Mark Rothko, original name Marcus Rothkovitch, American painter whose works introduced contemplative introspection into the melodramatic post-World War II Abstract Expressionist school; his use of colour as the sole means of expression led to the development of Colour Field Painting.
In 1913 Rothko’s family emigrated from Russia to the U.S., where they settled in Portland, Ore. During his youth he was preoccupied with politics and social issues. He entered Yale University in 1921, intending to become a labour leader, but dropped out after two years and wandered about the U.S. In 1925 he settled in New York City and took up painting. Although he studied briefly under the painter Max Weber, he was essentially self-taught.
Rothko first worked in a realistic style that culminated in his Subway series of the late 1930s, showing the loneliness of persons in drab urban environments. This gave way in the early 1940s to the semi-abstract biomorphic forms of the ritualistic Baptismal Scene (1945). By 1948, however, he had arrived at a highly personal form of Abstract Expressionism. Unlike many of his fellow Abstract Expressionists, Rothko never relied on such dramatic techniques as violent brushstrokes or the dripping and splattering of paint. Instead, his virtually gestureless paintings achieved their effects by juxtaposing large areas of melting colours that seemingly float parallel to the picture plane in an indeterminate, atmospheric space.
Rothko spent the rest of his life refining this basic style through continuous simplification. He restricted his designs to two or three “soft-edged” rectangles that nearly filled the wall-sized vertical formats like monumental abstract icons. Despite their large size, however, his paintings derived a remarkable sense of intimacy from the play of nuances within local colour.
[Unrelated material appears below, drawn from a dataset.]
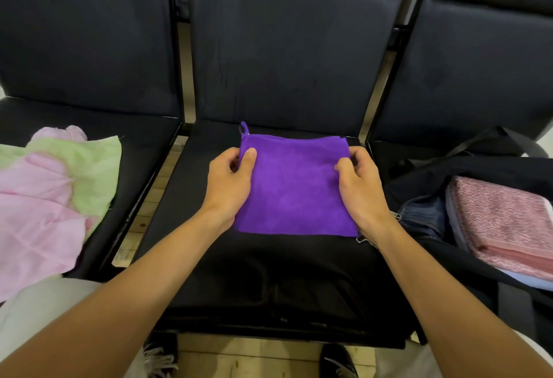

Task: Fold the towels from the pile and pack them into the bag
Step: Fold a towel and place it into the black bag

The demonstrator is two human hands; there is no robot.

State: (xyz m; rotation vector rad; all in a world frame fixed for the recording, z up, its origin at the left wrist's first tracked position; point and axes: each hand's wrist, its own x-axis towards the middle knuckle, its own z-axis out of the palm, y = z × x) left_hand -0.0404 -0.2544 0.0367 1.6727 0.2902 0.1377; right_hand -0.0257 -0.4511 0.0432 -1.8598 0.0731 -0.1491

From 1958 to 1966 Rothko worked intermittently on a series of 14 immense canvases (the largest was about 11 × 15 feet [3 × 5 metres]) eventually placed in a nondenominational chapel in Houston, Texas, called, after his death, the Rothko Chapel. These paintings were virtual monochromes of darkly glowing browns, maroons, reds, and blacks. Their sombre intensity reveals the deep mysticism of Rothko’s later years. Plagued by ill health and the conviction that he had been forgotten by those artists who had learned most from his painting, he committed suicide.
After his death, the execution of Rothko’s will provoked one of the most spectacular and complex court cases in the history of modern art, lasting for 11 years (1972–82). The misanthropic Rothko had hoarded his works, numbering 798 paintings, as well as many sketches and drawings. His daughter, Kate Rothko, accused the executors of the estate (Bernard J. Reis, Theodoros Stamos, and Morton Levine) and Frank Lloyd, owner of Marlborough Galleries in New York City, of conspiracy and conflict of interest in selling the works—in effect, of enriching themselves. The courts decided against the executors and Lloyd, who were heavily fined. Lloyd was tried separately and convicted on criminal charges of tampering with evidence. In 1979 a new board of the Mark Rothko Foundation was established, and all the works in the estate were divided between the artist’s two children and the Foundation. In 1984 the Foundation’s share of works was distributed to 19 museums in the United States, Great Britain, the Netherlands, Denmark, and Israel; the best and the largest proportion went to the National Gallery of Art, Washington, D.C.